[[ Dataset content, beginning ]]

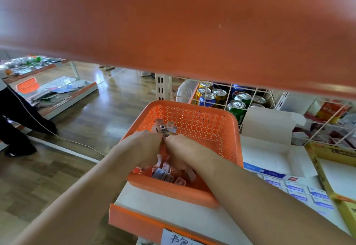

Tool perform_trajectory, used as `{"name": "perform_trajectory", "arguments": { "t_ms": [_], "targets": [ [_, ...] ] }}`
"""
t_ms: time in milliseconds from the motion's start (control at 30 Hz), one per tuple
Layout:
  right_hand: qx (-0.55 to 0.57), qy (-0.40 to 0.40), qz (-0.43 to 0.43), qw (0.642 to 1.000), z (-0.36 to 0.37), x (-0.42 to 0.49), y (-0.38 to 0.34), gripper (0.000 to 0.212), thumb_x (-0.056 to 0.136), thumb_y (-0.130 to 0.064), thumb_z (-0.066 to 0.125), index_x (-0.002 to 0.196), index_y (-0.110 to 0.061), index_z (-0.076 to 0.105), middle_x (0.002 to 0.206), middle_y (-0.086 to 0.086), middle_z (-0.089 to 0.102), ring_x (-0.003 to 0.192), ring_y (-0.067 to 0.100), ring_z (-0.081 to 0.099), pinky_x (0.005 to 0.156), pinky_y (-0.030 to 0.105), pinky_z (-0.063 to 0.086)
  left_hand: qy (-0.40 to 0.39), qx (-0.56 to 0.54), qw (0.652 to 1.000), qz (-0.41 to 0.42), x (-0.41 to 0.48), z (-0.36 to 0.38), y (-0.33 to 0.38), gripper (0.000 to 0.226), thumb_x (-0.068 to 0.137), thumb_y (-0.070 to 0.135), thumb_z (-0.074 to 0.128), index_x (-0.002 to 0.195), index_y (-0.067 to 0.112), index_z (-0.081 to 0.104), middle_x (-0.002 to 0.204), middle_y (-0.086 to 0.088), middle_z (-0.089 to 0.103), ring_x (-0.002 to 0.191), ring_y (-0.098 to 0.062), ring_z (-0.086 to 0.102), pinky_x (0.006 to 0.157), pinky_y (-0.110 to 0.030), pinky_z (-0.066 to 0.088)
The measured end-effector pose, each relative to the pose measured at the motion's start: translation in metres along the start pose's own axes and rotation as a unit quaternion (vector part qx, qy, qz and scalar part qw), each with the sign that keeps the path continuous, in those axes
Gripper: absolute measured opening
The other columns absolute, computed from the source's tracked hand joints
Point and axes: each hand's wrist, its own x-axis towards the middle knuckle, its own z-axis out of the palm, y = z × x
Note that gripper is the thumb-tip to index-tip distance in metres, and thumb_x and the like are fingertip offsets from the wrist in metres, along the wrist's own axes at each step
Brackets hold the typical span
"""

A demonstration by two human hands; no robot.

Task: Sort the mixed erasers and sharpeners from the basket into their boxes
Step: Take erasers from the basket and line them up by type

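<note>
An orange perforated basket (202,121) sits on a white shelf and holds several small pink and blue erasers and sharpeners (163,173) along its near side. Both my hands are inside it, close together. My left hand (142,148) grips a cluster of small pink and grey pieces (163,127), raised in front of the basket's far wall. My right hand (183,152) is curled over the pile, with pink pieces (190,173) sticking out under its fingers. An open white box (269,148) stands just right of the basket.
An orange shelf (173,23) hangs low overhead. Drink cans (221,94) stand behind a wire grid at the back. Small blue-and-white boxes (298,189) and a yellow carton (337,154) lie to the right. A person (19,113) stands at the left on the wooden floor.
</note>
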Motion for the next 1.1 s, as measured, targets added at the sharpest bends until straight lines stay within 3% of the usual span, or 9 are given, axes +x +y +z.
{"name": "perform_trajectory", "arguments": {
  "t_ms": [100, 167, 267, 400, 567, 733, 833, 967, 1100],
  "targets": [
    [0.066, -0.034, 0.023, 0.997, -0.002, -0.002, 0.009, 0.011, 0.087, -0.020, 0.062, 0.084, -0.013, 0.054, 0.085, 0.010, 0.054, 0.078, 0.027, 0.053, 0.067, 0.029, 0.045, 0.098, -0.099, 0.990, -0.010, -0.007, -0.008, -0.006, 0.016, 0.091, 0.020, 0.057, 0.102, 0.028, 0.066, 0.097, 0.003, 0.062, 0.076, -0.013, 0.060, 0.050, -0.017, 0.040],
    [0.015, -0.071, 0.026, 0.997, -0.002, -0.003, 0.012, 0.016, 0.089, -0.020, 0.061, 0.079, -0.011, 0.051, 0.079, 0.010, 0.053, 0.073, 0.026, 0.052, 0.055, 0.025, 0.042, 0.160, -0.174, 0.972, 0.013, -0.013, -0.007, -0.009, 0.013, 0.089, 0.023, 0.061, 0.093, 0.031, 0.070, 0.093, 0.004, 0.063, 0.077, -0.014, 0.062, 0.051, -0.017, 0.041],
    [-0.035, -0.094, 0.023, 0.995, -0.004, -0.002, 0.009, 0.021, 0.091, -0.019, 0.057, 0.106, -0.005, 0.061, 0.093, 0.014, 0.063, 0.083, 0.027, 0.060, 0.057, 0.027, 0.043, 0.194, -0.261, 0.945, 0.045, -0.021, -0.001, -0.010, 0.006, 0.086, 0.026, 0.070, 0.091, 0.025, 0.071, 0.088, 0.004, 0.064, 0.077, -0.013, 0.063, 0.060, -0.024, 0.051],
    [0.094, 0.063, 0.034, 0.993, -0.024, -0.025, 0.023, 0.018, 0.093, -0.021, 0.055, 0.108, -0.010, 0.059, 0.098, 0.008, 0.065, 0.087, 0.024, 0.064, 0.071, 0.033, 0.052, 0.211, -0.378, 0.901, 0.035, -0.032, 0.005, -0.004, 0.017, 0.075, 0.016, 0.079, 0.083, 0.029, 0.070, 0.079, 0.010, 0.061, 0.065, -0.004, 0.059, 0.058, -0.018, 0.042],
    [0.403, 0.211, 0.000, 0.891, -0.045, -0.103, 0.063, 0.005, 0.092, -0.020, 0.061, 0.095, -0.017, 0.058, 0.081, 0.005, 0.064, 0.055, 0.019, 0.067, 0.047, 0.029, 0.049, 0.211, -0.516, 0.827, 0.078, -0.054, -0.005, 0.040, 0.022, 0.076, 0.008, 0.077, 0.089, 0.025, 0.072, 0.079, 0.008, 0.074, 0.062, 0.005, 0.064, 0.056, -0.008, 0.043],
    [0.505, 0.246, 0.056, 0.825, -0.031, -0.191, 0.115, 0.030, 0.081, 0.002, 0.068, 0.096, -0.025, 0.069, 0.081, -0.001, 0.069, 0.062, 0.015, 0.065, 0.057, 0.021, 0.052, 0.203, -0.578, 0.772, 0.171, -0.072, -0.017, 0.105, 0.016, 0.080, 0.012, 0.072, 0.089, 0.024, 0.070, 0.080, 0.004, 0.075, 0.070, -0.009, 0.071, 0.066, -0.020, 0.057],
    [0.510, 0.264, 0.121, 0.810, -0.014, -0.233, 0.146, 0.022, 0.078, 0.004, 0.070, 0.085, -0.016, 0.072, 0.067, 0.004, 0.070, 0.059, 0.018, 0.064, 0.061, 0.027, 0.053, 0.179, -0.547, 0.785, 0.228, -0.076, -0.014, 0.146, 0.018, 0.081, 0.019, 0.071, 0.099, 0.022, 0.069, 0.079, 0.002, 0.072, 0.069, -0.008, 0.069, 0.067, -0.027, 0.058],
    [0.539, 0.246, 0.168, 0.788, 0.007, -0.275, 0.173, 0.024, 0.076, 0.007, 0.071, 0.060, -0.010, 0.070, 0.057, 0.011, 0.064, 0.052, 0.017, 0.059, 0.049, 0.022, 0.049, 0.165, -0.497, 0.812, 0.259, -0.073, 0.000, 0.197, 0.017, 0.082, 0.021, 0.072, 0.097, 0.025, 0.069, 0.069, 0.015, 0.061, 0.066, -0.003, 0.062, 0.069, -0.029, 0.056],
    [0.410, 0.203, 0.225, 0.860, 0.028, -0.295, 0.193, 0.014, 0.074, -0.004, 0.075, 0.066, -0.014, 0.070, 0.055, -0.002, 0.061, 0.050, 0.010, 0.051, 0.053, 0.026, 0.042, 0.144, -0.492, 0.829, 0.227, -0.066, 0.021, 0.224, 0.018, 0.081, 0.017, 0.073, 0.090, 0.031, 0.067, 0.071, 0.006, 0.064, 0.065, -0.010, 0.061, 0.068, -0.033, 0.054]
  ]
}}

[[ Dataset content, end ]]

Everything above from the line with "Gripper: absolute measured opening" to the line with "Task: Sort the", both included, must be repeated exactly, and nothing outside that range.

Gripper: absolute measured opening
The other columns absolute, computed from the source's tracked hand joints
Point and axes: each hand's wrist, its own x-axis towards the middle knuckle, its own z-axis out of the palm, y = z × x
Note that gripper is the thumb-tip to index-tip distance in metres, and thumb_x and the like are fingertip offsets from the wrist in metres, along the wrist's own axes at each step
Brackets hold the typical span
"""

A demonstration by two human hands; no robot.

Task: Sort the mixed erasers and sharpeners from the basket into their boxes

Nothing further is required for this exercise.